Cronaca
Trapani – Si sono conclusi ieri sera attorno a mezzanotte gli interrogatori preventivi di garanzia nell’ambito della maxi inchiesta della Procura di Trapani sulla presunta organizzazione dedita alle frodi assicurative. Principale indagato l’avvocato Ubaldo Ruvolo, alcamese di 57 anni, interrogato per quasi nove ore dal gip del Tribunale di Trapani, Massimo Corleo, e dal pubblico ministero Andrea Tarondo. Il professionista ha risposto a tutte le domande dei magistrati.
Per la Procura di Trapani, Ruvolo dal suo studio legale di viale Italia ad Alcamo, avrebbe coordinato pratiche, testimoni, presunte vittime e richieste di risarcimento per falsi incidenti stradali. L’indagato ha però contestato tutti i capi di imputazione e spiegato ogni iniziativa legale intrapresa legata alle denunce dei sinistri. Ruvolo ha respinto ogni accusa, definendo “infondate” le contestazioni.
Sono complessivamente 29 gli indagati, accusati a vario titolo di associazione a delinquere, corruzione in atti giudiziari, falsa testimonianza e truffa.

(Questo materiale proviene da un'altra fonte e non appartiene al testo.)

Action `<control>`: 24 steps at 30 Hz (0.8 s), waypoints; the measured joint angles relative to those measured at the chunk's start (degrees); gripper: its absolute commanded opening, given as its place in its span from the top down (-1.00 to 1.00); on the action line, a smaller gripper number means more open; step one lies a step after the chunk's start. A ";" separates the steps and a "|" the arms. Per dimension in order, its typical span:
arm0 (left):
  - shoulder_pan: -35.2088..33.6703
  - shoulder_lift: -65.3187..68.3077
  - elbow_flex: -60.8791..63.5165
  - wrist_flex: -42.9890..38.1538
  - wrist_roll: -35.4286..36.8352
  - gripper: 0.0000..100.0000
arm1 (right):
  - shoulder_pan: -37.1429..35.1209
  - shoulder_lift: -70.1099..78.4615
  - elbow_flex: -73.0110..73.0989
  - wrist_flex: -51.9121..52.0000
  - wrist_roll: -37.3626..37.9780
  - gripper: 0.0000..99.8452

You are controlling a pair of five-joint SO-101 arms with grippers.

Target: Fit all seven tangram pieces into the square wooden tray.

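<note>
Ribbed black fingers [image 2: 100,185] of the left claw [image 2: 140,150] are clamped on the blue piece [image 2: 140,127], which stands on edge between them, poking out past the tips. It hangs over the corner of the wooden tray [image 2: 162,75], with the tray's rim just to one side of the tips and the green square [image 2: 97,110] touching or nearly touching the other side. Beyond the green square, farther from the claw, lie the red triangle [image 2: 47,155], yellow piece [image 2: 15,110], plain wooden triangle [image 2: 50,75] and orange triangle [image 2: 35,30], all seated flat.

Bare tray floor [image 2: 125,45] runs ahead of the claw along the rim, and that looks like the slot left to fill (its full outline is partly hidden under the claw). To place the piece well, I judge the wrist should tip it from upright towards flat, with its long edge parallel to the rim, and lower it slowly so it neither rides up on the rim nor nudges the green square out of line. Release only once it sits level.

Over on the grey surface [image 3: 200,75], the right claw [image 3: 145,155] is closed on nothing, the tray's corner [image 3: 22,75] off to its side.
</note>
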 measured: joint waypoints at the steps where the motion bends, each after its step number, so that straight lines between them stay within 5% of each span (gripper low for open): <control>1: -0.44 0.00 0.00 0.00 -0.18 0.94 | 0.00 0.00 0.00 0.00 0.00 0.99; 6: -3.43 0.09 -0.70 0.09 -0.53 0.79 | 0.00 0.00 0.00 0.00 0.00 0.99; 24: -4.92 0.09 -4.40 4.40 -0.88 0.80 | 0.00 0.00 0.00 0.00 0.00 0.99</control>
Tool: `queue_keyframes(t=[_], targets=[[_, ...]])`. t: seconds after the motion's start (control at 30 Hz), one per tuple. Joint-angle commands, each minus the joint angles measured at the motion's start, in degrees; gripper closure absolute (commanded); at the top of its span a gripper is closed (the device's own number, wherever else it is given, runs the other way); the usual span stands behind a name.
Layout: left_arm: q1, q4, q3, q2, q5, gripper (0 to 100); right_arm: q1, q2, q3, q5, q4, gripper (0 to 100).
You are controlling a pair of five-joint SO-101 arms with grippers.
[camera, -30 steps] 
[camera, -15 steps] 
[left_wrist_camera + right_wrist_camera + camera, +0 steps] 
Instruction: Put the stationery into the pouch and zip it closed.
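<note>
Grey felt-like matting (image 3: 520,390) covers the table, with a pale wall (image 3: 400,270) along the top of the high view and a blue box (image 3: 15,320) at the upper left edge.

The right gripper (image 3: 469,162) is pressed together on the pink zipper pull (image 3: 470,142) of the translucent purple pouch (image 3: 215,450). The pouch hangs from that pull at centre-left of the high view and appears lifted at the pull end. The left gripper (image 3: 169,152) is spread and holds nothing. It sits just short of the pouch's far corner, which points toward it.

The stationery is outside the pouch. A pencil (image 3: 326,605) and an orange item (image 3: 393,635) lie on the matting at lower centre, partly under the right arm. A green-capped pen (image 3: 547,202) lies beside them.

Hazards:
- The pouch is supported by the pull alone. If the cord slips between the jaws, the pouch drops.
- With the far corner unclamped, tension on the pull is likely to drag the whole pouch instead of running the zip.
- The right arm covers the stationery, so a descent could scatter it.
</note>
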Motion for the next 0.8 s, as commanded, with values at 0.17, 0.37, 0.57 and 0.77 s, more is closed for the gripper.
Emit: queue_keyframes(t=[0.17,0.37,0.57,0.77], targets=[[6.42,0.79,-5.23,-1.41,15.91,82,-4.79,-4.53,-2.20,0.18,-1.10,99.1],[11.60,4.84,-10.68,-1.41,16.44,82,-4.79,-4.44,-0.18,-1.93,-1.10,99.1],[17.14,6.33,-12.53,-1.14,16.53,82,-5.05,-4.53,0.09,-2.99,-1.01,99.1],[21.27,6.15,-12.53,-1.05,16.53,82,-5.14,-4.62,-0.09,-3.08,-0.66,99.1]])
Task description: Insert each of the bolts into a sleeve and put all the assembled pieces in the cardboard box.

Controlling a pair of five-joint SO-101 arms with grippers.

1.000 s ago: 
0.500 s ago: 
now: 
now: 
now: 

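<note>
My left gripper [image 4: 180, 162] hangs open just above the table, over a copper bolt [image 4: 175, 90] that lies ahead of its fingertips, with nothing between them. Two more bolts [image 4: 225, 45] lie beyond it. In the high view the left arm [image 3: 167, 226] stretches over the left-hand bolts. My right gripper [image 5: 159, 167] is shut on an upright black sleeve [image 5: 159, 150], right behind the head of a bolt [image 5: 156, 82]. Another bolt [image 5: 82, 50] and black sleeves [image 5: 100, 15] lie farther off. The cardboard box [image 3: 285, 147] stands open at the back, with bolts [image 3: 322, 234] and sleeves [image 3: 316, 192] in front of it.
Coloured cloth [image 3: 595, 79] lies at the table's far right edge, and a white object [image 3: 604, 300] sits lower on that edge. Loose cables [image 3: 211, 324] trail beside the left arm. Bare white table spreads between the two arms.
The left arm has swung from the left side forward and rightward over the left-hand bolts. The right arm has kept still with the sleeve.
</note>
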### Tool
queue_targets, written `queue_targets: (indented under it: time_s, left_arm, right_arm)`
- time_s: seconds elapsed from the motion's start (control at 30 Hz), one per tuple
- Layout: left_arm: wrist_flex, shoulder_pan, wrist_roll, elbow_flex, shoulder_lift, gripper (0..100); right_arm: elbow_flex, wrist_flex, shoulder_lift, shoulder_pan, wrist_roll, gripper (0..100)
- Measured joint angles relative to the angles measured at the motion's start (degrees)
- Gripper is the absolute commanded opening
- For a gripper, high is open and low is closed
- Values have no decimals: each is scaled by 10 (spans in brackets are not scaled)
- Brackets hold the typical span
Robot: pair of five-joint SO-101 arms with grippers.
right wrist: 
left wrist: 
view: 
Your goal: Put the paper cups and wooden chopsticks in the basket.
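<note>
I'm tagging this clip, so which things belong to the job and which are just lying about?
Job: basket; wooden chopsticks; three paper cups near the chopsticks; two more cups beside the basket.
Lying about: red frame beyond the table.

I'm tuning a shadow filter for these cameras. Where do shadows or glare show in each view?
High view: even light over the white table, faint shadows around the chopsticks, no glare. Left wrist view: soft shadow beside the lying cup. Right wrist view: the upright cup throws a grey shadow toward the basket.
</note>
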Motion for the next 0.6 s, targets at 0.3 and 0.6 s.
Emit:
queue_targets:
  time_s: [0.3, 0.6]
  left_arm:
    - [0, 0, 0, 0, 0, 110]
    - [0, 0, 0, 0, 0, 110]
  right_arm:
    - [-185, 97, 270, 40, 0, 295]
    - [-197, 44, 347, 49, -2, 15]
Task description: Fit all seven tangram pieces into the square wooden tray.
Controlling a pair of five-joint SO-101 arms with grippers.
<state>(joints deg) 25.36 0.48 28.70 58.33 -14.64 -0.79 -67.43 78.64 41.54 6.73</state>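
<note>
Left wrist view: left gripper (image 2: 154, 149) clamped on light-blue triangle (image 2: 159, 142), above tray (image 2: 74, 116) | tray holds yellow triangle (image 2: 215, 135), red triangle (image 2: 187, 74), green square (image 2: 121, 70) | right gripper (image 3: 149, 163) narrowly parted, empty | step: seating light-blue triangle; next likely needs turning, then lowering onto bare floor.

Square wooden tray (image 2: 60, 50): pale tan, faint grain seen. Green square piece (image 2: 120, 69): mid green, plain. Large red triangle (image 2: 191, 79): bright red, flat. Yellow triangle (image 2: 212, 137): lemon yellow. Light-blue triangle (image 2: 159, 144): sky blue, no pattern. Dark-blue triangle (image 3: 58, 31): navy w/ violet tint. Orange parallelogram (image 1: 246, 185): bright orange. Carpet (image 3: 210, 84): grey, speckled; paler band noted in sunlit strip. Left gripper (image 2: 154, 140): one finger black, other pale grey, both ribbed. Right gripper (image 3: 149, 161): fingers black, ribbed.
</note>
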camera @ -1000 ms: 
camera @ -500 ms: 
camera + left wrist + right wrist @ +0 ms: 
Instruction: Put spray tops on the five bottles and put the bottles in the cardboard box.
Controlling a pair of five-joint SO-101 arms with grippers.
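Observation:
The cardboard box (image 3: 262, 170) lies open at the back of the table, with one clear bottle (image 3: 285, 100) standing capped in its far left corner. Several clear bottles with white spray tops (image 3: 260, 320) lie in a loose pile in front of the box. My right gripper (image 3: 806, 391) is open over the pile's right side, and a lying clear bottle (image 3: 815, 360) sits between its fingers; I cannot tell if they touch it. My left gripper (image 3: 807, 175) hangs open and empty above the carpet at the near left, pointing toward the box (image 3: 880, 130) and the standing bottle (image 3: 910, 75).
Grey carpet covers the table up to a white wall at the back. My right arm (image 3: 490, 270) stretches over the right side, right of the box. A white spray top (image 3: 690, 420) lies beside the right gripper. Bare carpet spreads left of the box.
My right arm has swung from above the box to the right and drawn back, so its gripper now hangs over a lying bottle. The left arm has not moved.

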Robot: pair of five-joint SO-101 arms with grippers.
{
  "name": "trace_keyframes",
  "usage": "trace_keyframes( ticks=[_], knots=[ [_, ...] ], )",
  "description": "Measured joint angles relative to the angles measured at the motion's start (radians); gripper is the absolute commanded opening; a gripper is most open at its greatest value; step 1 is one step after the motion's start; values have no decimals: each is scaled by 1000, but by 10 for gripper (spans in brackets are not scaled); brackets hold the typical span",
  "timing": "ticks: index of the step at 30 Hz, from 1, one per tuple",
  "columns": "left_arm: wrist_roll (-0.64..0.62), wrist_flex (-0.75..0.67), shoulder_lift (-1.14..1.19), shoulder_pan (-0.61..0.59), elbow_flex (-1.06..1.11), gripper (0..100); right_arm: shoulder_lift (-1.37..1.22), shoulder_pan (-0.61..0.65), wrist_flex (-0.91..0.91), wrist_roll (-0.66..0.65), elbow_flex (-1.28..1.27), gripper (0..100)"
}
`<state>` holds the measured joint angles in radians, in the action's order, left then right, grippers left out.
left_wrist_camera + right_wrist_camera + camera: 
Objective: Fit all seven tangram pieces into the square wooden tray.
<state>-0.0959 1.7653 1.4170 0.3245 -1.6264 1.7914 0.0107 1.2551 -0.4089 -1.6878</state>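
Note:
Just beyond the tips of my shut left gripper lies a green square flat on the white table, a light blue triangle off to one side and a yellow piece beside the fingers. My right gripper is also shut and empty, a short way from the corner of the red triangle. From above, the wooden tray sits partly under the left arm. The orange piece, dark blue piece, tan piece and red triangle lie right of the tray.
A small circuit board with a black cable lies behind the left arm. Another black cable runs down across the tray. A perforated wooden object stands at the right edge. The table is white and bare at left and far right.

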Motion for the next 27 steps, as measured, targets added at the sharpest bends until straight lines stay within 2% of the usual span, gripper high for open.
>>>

Ad assistere Ruvolo, gli avvocati Pietro Riggi e Antonio Turrisi. I due legali hanno depositato una serie di documenti per dimostrare l’infondatezza delle accuse e chiesto l’annullamento dell’ordinanza di custodia cautelare, sostenendo che non sussistano più le esigenze cautelari.
Per sapere le decisioni del gip bisognerà attendere una decina di giorni, anche alla luce della conclusione degli interrogatori degli altri indagati. La maggior parte di loro si è avvalsa della facoltà di non rispondere. Oggi era previsto l’interrogatorio dell’avvocato Giuseppe Coraci, assistito dal legale Vincenzo Abate.
La misura della custodia cautelare in carcere è stata richiesta solo per Ubaldo Ruvolo e Vittorio Calabria.
Nell’ordinanza viene ricostruita una serie di episodi legati alle presunte truffe sui falsi sinistri stradali: contestazioni ancora tutte da verificare nel contraddittorio processuale.